Vester Lee Flanagan II, who murdered two journalists this week, had a troubled childhood, according to court documents. (Photo: AP)
Before Vester Lee Flanagan II shot and killed Roanoke, Va., journalists Alison Parker and Adam Ward on live television and then committed suicide, the public knew him as Bryce Williams, a reporter at station WDBJ who covered local news stories. In the days that followed the double murder, alleged details about his troubled past have emerged, particularly surrounding his late mother.
According to court papers obtained by the New York Daily News, Flanagan’s parents, Betty Flanagan and Vester Lee Flanagan Sr., divorced when Vester Lee was 8 years old. And Flanagan Sr., now 76, had filed a restraining order against his wife, a former teacher, who he claimed was “extremely menacing and threatening” to his son and two daughters, Valerie, 10, and Vicki, 9. “She has also repeatedly threatened my life, at least on one occasion threatening to shoot me in my sleep, and the children have heard these threats and are understandably upset,” read the documents.
Flanagan Sr., who was granted a divorce in 1982, along with physical custody of his three children, also wrote, “She has, for example, threatened the lives and safety of our children as a method of attempting to keep me from leaving the house to go to work. At other times, the respondent (Betty) is calm, rational, and charming, but the children and I are unable to anticipate or control these outbursts or threats of violence.” He also added that Betty “threatened the children with a brush and a belt, and had I not removed these weapons from her hands, I am certain she would have used them on the children.”

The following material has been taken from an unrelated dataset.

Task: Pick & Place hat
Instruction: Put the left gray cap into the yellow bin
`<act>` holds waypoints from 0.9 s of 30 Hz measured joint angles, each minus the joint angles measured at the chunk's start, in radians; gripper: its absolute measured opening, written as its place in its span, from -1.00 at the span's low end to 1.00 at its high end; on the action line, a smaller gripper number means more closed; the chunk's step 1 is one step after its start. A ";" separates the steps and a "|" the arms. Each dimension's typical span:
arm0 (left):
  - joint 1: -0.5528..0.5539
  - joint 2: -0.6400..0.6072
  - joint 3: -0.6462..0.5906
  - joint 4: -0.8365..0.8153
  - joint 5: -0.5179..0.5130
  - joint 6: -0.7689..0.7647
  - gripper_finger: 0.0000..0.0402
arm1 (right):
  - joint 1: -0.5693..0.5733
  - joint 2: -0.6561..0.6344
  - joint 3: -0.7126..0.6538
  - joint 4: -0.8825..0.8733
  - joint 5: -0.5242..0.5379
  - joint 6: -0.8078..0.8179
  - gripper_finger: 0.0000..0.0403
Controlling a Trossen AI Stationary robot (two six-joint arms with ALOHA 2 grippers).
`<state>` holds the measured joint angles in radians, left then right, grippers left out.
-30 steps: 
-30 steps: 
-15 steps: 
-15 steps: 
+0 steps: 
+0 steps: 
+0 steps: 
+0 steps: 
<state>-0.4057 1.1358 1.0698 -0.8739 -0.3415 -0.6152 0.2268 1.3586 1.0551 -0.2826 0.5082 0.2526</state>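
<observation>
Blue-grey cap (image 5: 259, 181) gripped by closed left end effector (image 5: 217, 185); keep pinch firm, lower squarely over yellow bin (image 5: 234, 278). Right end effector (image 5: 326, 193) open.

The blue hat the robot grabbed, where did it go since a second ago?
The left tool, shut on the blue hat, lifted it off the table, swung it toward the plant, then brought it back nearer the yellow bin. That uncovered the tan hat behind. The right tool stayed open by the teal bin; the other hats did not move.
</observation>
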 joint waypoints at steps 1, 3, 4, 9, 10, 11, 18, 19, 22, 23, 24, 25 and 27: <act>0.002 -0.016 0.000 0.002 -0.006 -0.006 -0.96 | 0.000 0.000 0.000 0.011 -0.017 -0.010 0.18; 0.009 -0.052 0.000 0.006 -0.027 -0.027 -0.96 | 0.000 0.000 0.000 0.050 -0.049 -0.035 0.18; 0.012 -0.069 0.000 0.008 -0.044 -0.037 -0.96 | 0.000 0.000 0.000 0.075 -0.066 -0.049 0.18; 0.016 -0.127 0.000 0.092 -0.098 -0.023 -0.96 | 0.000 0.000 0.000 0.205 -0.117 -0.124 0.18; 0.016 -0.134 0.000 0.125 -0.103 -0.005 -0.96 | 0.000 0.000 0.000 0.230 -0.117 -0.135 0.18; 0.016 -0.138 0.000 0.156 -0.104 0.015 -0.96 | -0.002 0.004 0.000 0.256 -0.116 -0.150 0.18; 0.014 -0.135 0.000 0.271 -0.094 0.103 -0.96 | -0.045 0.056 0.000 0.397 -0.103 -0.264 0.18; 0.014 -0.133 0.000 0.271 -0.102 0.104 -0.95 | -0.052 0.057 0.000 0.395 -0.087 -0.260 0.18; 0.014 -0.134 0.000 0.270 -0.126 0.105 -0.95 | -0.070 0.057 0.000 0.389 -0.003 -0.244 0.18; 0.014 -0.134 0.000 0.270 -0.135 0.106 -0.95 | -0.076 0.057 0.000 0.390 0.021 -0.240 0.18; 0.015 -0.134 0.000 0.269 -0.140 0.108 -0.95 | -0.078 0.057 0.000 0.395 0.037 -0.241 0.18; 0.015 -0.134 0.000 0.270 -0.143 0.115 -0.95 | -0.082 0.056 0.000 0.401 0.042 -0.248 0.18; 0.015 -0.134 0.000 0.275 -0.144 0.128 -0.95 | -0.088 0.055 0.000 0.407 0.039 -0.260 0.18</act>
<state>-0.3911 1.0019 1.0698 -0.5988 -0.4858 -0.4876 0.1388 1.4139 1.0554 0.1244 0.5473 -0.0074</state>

The court granted the father physical custody of his children. Betty, meanwhile, was ordered to move out of the family home, stay away from her estranged husband’s workplace, and to not “attack, strike, threaten or otherwise disturb the peace of the three minor children.”
Vester Lee was perceived as having a similarly difficult temperament, and a childhood friend told People that he “wanted to be famous.”
According to Fran Walfish, a Beverly Hills–based psychotherapist who has never met Vester Lee, while volatile eruptions in his childhood home may have escalated once the parents began having marital troubles, it’s likely that they were ongoing during the gunman’s entire childhood.
What’s more, she speculates, the gunman may have felt a strong identification with his mother. “All children subconsciously observe or feel who holds the power in their family of origin, and identify with that person because, to a child, power means getting what they want,” Walfish tells Yahoo Parenting. “However, aggression and violence is a distorted perception of power because the one who is raging doesn’t have control.” She adds that this unhealthy dynamic might have been improved by raising self-awareness, or through intervention with therapy.
And while it’s unknown how Betty treated her son apart from his sisters, his decision to murder two people on live television — and record the act — may have reflected a desire to be heard or recognized after a childhood of neglect. “That’s certainly possible,” says Walfish. “And, by committing suicide, it also shows that he couldn’t face the consequences of what he did.”